Dans l’atelier…

De mains de maître, elle a choisi sa voie. A trente ans seulement. A trente ans évidemment. L'âge où l'horizon s'approche. Tous ses sens se sont éveillés le jour où elle a mis les pieds dans l'atelier des beaux-arts où enseignait le sculpteur Armand Debève. 

Les effluves de terre et de plâtre mélangées lui ont fait le même effet qu'une madeleine de Proust. Et cette glaise qui a glissé sous ses doigts ce jour-là ne la quittera plus. Une glaise du nord qu'elle reprend d'une sculpture à l'autre, parce que, dit-elle, aucune autre ne la remplacera et qu'elle garde dans sa mémoire de terre toutes les oeuvres dont elle a été la matière.
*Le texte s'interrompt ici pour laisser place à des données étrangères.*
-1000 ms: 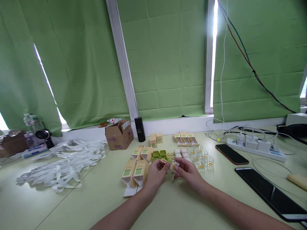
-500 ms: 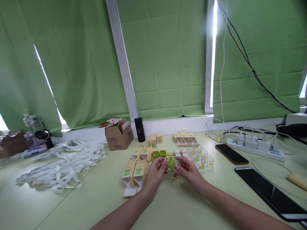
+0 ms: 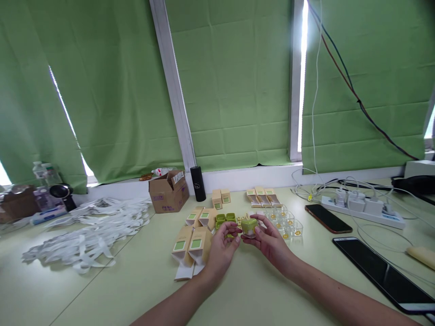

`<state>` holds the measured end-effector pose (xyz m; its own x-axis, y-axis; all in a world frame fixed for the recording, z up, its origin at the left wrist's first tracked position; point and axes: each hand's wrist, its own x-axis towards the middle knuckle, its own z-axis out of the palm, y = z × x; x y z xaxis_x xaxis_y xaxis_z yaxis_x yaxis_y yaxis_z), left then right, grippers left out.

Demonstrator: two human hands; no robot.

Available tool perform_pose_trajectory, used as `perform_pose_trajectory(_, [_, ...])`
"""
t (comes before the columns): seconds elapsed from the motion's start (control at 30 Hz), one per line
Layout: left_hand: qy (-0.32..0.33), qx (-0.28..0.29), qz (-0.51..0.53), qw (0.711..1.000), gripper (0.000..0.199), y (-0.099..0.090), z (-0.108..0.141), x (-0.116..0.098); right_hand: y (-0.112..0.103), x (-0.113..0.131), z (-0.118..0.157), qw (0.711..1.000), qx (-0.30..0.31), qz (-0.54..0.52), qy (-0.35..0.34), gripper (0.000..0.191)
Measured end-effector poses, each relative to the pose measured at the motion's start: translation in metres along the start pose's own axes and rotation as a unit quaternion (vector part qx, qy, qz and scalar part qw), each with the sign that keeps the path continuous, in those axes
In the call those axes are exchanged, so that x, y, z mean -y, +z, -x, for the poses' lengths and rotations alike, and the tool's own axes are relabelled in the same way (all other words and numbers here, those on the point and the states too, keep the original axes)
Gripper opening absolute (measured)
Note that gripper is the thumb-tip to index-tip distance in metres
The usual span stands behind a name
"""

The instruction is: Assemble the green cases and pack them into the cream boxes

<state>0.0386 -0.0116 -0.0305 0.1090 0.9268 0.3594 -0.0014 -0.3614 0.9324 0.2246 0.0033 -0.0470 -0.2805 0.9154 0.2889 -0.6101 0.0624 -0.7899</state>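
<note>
My right hand (image 3: 270,242) grips a small clear container with a green lid (image 3: 249,225) between thumb and fingers, just above the table. Beside it on the left, my left hand (image 3: 224,244) is open, thumb and fingers apart, with nothing visible in it. Behind my hands stand several square green lids (image 3: 230,216), some partly covered by my fingers. Clear containers with yellow centres (image 3: 290,222) stand in rows right of my right hand. Tan boxes with green labels (image 3: 200,242) are grouped left of my left hand.
White straps (image 3: 81,240) lie in a heap at the left. A cardboard box (image 3: 168,197) and a black cylinder (image 3: 198,183) stand at the back. Smaller tan boxes (image 3: 263,198) are near the wall. Phone (image 3: 328,218), tablet (image 3: 384,271) and power strip (image 3: 365,210) with loose cables lie right.
My left hand has let go of the container and drawn slightly left. My right hand now holds it alone, turned with its green lid up.
</note>
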Motion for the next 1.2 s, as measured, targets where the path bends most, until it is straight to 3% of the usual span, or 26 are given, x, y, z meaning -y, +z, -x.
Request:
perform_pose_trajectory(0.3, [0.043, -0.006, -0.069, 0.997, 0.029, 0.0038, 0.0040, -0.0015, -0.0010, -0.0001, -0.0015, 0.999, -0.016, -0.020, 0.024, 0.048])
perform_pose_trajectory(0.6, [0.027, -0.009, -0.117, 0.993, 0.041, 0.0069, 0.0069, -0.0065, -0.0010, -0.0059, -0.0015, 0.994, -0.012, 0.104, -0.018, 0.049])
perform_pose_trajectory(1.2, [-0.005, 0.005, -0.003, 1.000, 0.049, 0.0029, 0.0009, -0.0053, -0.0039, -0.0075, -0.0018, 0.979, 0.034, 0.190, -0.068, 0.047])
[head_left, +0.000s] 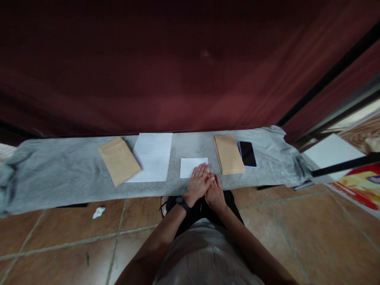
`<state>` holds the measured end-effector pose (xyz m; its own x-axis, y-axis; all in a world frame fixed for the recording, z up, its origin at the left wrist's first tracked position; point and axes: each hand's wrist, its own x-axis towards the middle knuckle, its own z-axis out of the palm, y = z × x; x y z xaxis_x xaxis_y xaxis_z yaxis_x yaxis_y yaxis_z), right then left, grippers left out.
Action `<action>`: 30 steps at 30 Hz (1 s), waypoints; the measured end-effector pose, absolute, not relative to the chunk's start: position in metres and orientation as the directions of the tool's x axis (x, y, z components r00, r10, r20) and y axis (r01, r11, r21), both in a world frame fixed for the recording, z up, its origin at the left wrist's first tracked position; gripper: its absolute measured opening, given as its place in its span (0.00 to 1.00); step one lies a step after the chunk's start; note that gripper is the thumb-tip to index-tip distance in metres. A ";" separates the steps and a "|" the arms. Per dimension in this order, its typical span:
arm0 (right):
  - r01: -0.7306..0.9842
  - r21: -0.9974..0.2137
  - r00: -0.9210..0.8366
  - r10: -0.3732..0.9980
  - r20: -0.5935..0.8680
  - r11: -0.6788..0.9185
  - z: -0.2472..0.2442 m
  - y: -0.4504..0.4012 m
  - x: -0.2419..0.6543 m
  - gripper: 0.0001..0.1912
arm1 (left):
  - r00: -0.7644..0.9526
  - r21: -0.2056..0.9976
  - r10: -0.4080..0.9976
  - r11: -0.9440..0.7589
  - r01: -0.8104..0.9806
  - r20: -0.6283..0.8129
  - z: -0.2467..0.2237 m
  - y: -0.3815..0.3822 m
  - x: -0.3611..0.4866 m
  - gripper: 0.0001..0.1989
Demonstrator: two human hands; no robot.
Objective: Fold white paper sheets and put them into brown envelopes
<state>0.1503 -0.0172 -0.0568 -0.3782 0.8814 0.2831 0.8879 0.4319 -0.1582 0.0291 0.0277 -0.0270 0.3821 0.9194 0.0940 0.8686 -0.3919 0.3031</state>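
Observation:
A small white sheet (187,168) lies on the grey cloth in front of me, probably folded paper. My left hand (198,182), with a dark watch on its wrist, rests flat over the sheet's right part, fingers stretched out. Beside it, my right hand (215,193) lies at the sheet's lower right corner, touching my left hand, its fingers partly spread. Right of my hands is a stack of brown envelopes (229,154). To the left, a brown envelope (119,161) overlaps large white paper (154,157).
A phone (248,153) lies right of the envelope stack. The grey cloth (68,170) covers a long narrow table against a dark red surface (178,79). A white board (332,154) and a colourful box (362,185) stand at the right. White scrap (99,212) lies on the tiled floor.

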 end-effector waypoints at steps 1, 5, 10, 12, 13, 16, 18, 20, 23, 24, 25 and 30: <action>0.890 -0.147 -0.378 0.878 0.292 0.432 -0.057 -0.018 0.151 0.28 | 0.369 0.294 0.925 -0.379 0.877 0.088 -0.028 0.030 0.028 0.31; 0.891 -0.138 -0.368 0.867 0.337 0.432 -0.059 -0.019 0.151 0.27 | 0.341 0.263 0.937 -0.349 0.900 0.075 -0.031 0.042 0.027 0.29; 0.889 -0.160 -0.349 0.861 0.370 0.429 -0.060 -0.017 0.151 0.25 | 0.305 0.237 0.949 -0.314 0.919 0.077 -0.034 0.055 0.026 0.30; 0.890 -0.174 -0.338 0.867 0.366 0.421 -0.059 -0.017 0.152 0.26 | 0.287 0.232 0.954 -0.299 0.925 0.087 -0.035 0.058 0.022 0.31; 0.890 -0.180 -0.338 0.870 0.359 0.420 -0.059 -0.017 0.152 0.26 | 0.278 0.231 0.956 -0.292 0.928 0.090 -0.036 0.059 0.020 0.31; 0.884 -0.206 -0.343 0.882 0.324 0.420 -0.057 -0.017 0.153 0.29 | 0.244 0.235 0.964 -0.263 0.936 0.106 -0.038 0.061 0.011 0.32; 0.881 -0.224 -0.343 0.888 0.307 0.417 -0.057 -0.017 0.153 0.30 | 0.214 0.247 0.970 -0.237 0.940 0.119 -0.040 0.061 0.004 0.33; 0.878 -0.237 -0.341 0.890 0.304 0.417 -0.058 -0.017 0.154 0.31 | 0.183 0.256 0.975 -0.211 0.943 0.128 -0.041 0.059 -0.003 0.33; 0.875 -0.237 -0.343 0.887 0.310 0.421 -0.059 -0.017 0.154 0.32 | 0.136 0.247 0.981 -0.167 0.954 0.137 -0.040 0.056 -0.011 0.34; 0.876 -0.234 -0.345 0.886 0.310 0.423 -0.059 -0.017 0.154 0.32 | 0.119 0.240 0.983 -0.150 0.959 0.140 -0.040 0.054 -0.014 0.34; 0.877 -0.229 -0.347 0.886 0.309 0.423 -0.059 -0.017 0.154 0.32 | 0.102 0.233 0.984 -0.134 0.963 0.142 -0.039 0.052 -0.016 0.35; 0.883 -0.212 -0.347 0.888 0.303 0.418 -0.056 -0.018 0.153 0.30 | 0.047 0.210 0.987 -0.079 0.974 0.155 -0.038 0.043 -0.023 0.36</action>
<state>0.1526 -0.0177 -0.0563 -0.3473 0.8875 0.3028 0.8832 0.4181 -0.2124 -0.0225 0.0428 -0.0378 0.0471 0.9868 0.1549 0.9744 -0.0795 0.2103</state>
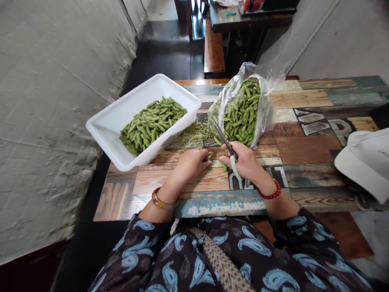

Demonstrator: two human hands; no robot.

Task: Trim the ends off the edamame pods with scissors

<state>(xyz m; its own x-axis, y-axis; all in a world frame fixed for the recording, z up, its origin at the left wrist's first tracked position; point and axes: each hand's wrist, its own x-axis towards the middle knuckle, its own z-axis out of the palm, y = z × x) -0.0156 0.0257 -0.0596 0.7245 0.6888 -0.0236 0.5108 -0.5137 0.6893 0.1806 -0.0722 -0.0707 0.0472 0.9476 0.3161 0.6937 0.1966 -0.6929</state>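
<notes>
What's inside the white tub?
The white tub holds a heap of green pods, with bare floor showing around part of it. Whatever lies beneath the heap is covered, so I can't tell.

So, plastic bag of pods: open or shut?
Open: the plastic bag has its mouth spread wide, with green pods exposed inside.

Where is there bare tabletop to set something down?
Widest: right of the bag, up to the white cap. Smaller: the near-left corner, below the tub and left of the left wrist. Crowded: between tub and bag, with trimmings and loose pods.
</notes>
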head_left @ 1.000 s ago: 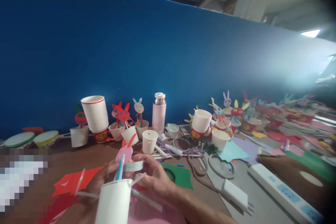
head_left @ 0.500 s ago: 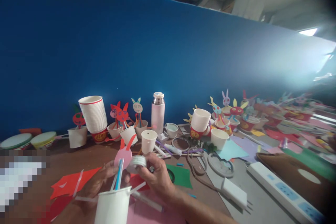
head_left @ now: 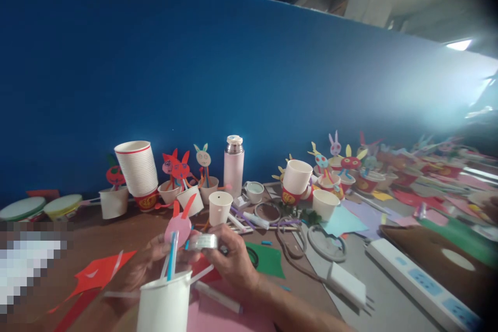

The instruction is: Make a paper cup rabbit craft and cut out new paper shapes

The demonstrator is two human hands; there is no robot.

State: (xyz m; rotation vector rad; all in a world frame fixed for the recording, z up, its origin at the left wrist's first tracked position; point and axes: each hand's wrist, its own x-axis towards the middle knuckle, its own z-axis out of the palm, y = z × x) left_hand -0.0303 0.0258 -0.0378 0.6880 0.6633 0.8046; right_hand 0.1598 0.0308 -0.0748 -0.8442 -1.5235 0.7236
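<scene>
Blue wall (head_left: pixel 187 72): stretching behind everything, below bare concrete.
Tabletop (head_left: pixel 78 241): brown at left, grey toward the right, crowded with craft pieces.
Left hand (head_left: pixel 142 267): grip closed on the lower part of the pink rabbit head (head_left: pixel 178 229), fingers partly hidden behind straws.
Right hand (head_left: pixel 235 259): grip clenched on a tape roll (head_left: pixel 204 241), just beside the head.
White paper cup (head_left: pixel 163 303): in front of the left hand, slightly tilted, with blue and white straws (head_left: pixel 171 259) rising from the mouth toward the head; pale strips sticking out at either side.
Under the hands: pink paper (head_left: pixel 218 316) and a capped marker (head_left: pixel 218 296).
Left side: torn orange-red paper (head_left: pixel 95 273) lying flat.
Behind: tall cup stack (head_left: pixel 138 171), finished rabbit figures in cups, pink flask (head_left: pixel 233 171) standing upright.
Right side: green paper (head_left: pixel 272 262), white charger (head_left: pixel 347 284), power strip (head_left: pixel 422 285) and a brown pouch (head_left: pixel 431 251) beyond.
</scene>
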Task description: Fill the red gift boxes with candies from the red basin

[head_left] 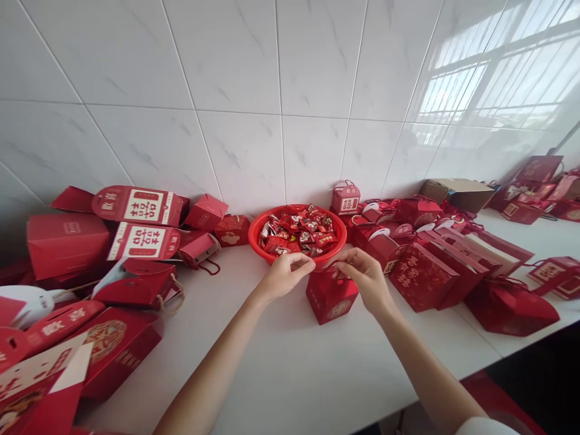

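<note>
A small red gift box [332, 297] with a gold emblem stands on the white counter in front of me. My right hand [366, 275] is closed at its top, thumb and fingers pinching what looks like the box's thin red cord. Left of the box top, my left hand [289, 273] is also closed in a pinch; whatever lies between its fingertips is too small to make out. Just behind both hands, a red plastic basin [259, 241] holds many wrapped candies [301, 229], mostly in red wrappers.
Red gift boxes [67, 241] of varied shapes are heaped on the left. More boxes and red paper bags [423, 275] crowd the right side, with a brown cardboard box [460, 193] behind them. A tiled wall [244, 72] closes off the counter's back. The counter's front edge [394, 411] runs lower right.
</note>
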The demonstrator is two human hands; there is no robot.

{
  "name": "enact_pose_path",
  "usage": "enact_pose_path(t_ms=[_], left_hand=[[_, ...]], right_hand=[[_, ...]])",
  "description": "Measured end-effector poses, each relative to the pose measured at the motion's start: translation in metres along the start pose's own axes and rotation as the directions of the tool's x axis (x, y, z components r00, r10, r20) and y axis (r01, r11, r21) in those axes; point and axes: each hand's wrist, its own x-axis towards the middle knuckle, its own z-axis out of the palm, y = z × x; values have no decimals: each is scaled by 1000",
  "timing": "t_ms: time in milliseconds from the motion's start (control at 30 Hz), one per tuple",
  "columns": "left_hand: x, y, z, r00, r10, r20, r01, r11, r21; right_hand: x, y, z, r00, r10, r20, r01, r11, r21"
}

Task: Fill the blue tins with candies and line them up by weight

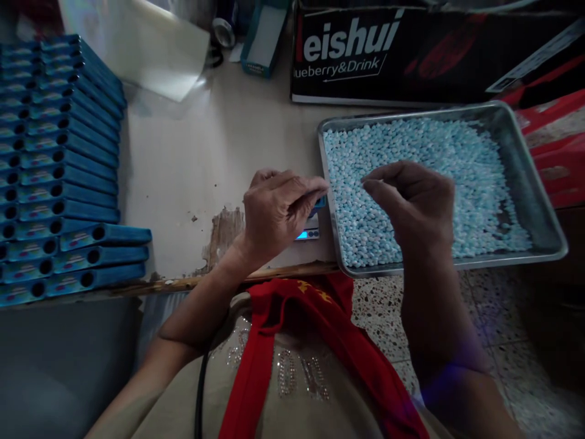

Elle vous ouvre, ici, le creux de ses mains, plein de cet argile sombre qu'illuminent la grâce, la force et l'amour de ses modèles


 

Elle est la femme et l’enfant Elle a l’âme du grimpeur fou

Quand elle transforme le rocher, frappant du couteau ce qui doit s’écrouler

L’argile partout en elle, partout où bat son sang.

De son rêve à elle même, ses mains composent et défont.

Lorsqu’elles se vident, jaillissent comme de la nuit puissance et grâce…

La terre est la nuit des couleurs, ses doigts obstinés aux caresses de l‘argile

Les ouvrir comme pour libérer une aile, comme pour déplier le vent.

Voyage jusqu’à la brûlure.

Alors elle donne la lumière comme une œuvre un jour d’été.